TASK DESCRIPTION:
Bring together all lines from the listing below that contain the string "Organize".

··· ENTRIES SHOWN

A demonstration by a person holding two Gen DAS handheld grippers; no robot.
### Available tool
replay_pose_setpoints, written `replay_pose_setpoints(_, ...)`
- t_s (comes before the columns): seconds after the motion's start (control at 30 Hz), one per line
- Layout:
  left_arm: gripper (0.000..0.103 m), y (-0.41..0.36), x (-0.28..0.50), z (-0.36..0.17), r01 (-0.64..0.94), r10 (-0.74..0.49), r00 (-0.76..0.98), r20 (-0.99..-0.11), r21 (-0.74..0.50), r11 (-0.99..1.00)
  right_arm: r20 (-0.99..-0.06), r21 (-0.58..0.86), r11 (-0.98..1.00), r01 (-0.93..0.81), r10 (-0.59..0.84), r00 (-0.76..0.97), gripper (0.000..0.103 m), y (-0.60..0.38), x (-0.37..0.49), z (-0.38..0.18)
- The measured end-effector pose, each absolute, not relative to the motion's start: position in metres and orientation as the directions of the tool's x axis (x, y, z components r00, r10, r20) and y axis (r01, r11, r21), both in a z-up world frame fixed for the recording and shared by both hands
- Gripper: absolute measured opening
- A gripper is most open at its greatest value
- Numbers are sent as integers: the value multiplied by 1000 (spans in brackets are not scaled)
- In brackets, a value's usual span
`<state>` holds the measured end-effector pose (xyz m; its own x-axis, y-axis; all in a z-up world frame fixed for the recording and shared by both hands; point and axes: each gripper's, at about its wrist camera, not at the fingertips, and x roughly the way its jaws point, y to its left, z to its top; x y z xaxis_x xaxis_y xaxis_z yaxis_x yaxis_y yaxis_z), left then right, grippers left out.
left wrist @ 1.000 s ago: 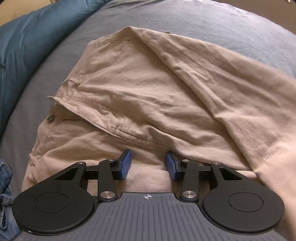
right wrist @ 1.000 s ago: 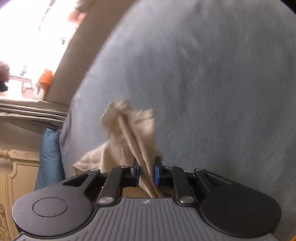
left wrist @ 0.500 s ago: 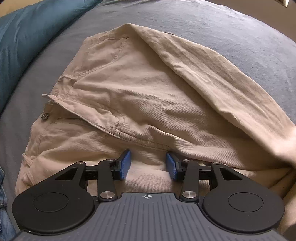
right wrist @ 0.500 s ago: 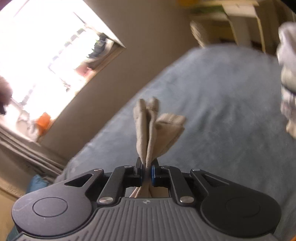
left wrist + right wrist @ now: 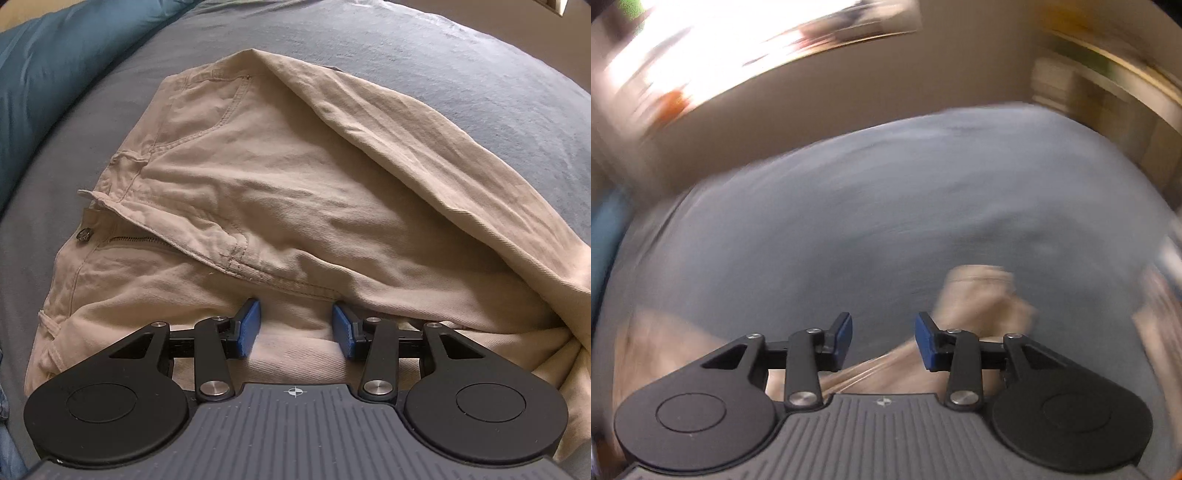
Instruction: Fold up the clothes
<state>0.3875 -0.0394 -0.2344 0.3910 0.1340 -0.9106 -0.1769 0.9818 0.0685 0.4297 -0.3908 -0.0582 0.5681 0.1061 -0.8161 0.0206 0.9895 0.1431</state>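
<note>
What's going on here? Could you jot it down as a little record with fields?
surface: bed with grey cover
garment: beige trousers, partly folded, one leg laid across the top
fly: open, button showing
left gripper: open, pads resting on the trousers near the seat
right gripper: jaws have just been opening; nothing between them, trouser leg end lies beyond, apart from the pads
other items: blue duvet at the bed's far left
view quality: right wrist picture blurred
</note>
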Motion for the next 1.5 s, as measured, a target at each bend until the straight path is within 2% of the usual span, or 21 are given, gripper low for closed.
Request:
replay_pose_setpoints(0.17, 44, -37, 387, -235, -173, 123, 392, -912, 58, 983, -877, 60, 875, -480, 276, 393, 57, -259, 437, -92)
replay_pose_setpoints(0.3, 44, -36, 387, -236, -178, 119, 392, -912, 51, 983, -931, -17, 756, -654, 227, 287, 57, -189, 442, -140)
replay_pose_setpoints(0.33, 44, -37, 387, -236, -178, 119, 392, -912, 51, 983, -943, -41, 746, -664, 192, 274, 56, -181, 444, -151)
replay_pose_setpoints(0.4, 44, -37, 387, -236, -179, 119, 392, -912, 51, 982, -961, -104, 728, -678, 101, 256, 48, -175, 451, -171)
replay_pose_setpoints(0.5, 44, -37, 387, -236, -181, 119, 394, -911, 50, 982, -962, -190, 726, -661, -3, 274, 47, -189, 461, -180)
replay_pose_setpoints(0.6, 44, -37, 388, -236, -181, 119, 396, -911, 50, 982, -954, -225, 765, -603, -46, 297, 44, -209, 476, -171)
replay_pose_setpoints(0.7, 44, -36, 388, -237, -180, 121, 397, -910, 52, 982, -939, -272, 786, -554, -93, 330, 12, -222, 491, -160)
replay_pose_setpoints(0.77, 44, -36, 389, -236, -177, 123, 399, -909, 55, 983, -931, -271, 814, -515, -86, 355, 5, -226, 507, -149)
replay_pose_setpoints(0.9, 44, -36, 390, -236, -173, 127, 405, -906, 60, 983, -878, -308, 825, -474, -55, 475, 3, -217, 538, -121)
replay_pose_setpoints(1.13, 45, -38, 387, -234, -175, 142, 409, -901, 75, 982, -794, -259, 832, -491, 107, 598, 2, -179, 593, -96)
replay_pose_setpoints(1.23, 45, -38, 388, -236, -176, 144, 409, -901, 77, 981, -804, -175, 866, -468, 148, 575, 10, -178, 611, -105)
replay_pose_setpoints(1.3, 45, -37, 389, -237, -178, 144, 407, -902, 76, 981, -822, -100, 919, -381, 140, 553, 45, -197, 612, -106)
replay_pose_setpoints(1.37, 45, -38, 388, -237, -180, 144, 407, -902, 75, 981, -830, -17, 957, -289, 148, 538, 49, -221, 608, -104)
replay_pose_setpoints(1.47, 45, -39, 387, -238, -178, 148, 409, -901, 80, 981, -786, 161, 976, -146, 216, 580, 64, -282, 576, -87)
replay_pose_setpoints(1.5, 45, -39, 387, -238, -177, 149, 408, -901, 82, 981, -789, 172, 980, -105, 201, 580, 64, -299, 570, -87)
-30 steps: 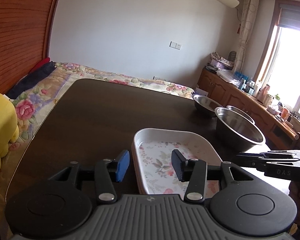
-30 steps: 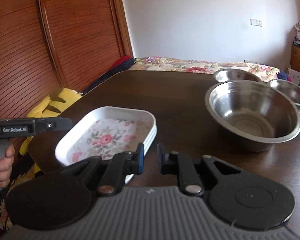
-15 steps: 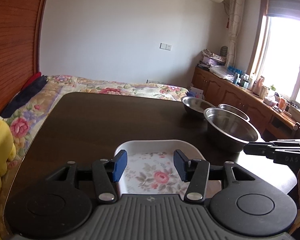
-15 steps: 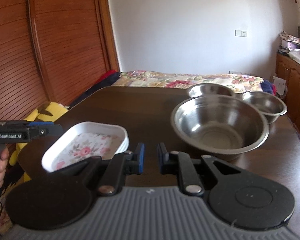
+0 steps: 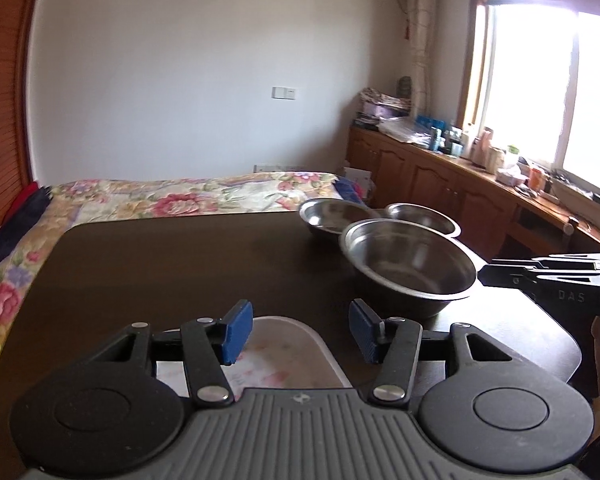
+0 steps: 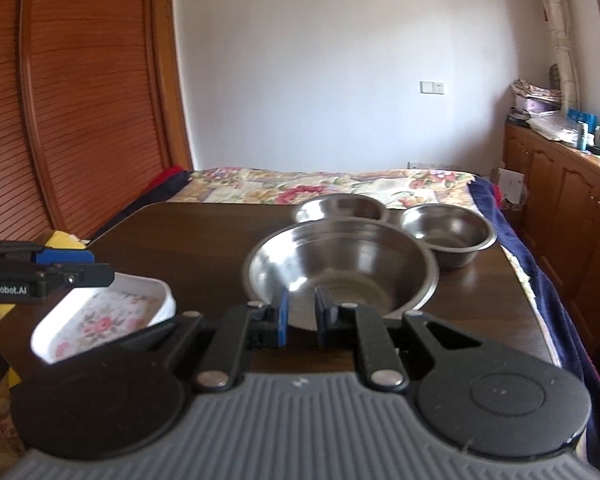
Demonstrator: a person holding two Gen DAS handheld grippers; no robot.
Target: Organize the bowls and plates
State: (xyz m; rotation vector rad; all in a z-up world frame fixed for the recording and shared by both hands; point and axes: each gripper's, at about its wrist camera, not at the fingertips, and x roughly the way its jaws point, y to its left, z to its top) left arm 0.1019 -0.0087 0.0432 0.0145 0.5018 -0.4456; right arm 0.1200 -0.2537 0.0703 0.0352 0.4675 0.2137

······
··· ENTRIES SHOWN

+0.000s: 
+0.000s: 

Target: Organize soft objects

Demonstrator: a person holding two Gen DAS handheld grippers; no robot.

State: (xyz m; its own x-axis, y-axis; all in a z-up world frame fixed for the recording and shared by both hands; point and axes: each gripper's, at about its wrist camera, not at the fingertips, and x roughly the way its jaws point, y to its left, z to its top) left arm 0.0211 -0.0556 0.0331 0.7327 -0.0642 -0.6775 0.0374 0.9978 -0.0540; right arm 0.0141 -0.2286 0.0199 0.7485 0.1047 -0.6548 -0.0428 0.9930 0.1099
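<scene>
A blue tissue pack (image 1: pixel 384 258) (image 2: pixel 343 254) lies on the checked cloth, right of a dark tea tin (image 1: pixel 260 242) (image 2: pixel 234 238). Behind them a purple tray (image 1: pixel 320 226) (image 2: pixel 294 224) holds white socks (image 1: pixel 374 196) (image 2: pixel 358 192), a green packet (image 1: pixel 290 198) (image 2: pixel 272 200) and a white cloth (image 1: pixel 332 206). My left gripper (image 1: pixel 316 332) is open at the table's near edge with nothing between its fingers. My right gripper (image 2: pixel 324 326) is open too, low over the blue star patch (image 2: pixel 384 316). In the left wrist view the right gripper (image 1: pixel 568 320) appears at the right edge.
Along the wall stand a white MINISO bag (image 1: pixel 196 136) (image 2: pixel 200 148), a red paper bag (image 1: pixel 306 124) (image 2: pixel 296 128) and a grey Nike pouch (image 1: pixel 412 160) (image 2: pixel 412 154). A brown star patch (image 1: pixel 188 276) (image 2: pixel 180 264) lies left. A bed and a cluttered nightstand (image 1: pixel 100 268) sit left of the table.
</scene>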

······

EXERCISE RESPONSE:
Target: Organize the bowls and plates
Target: Organize soft objects

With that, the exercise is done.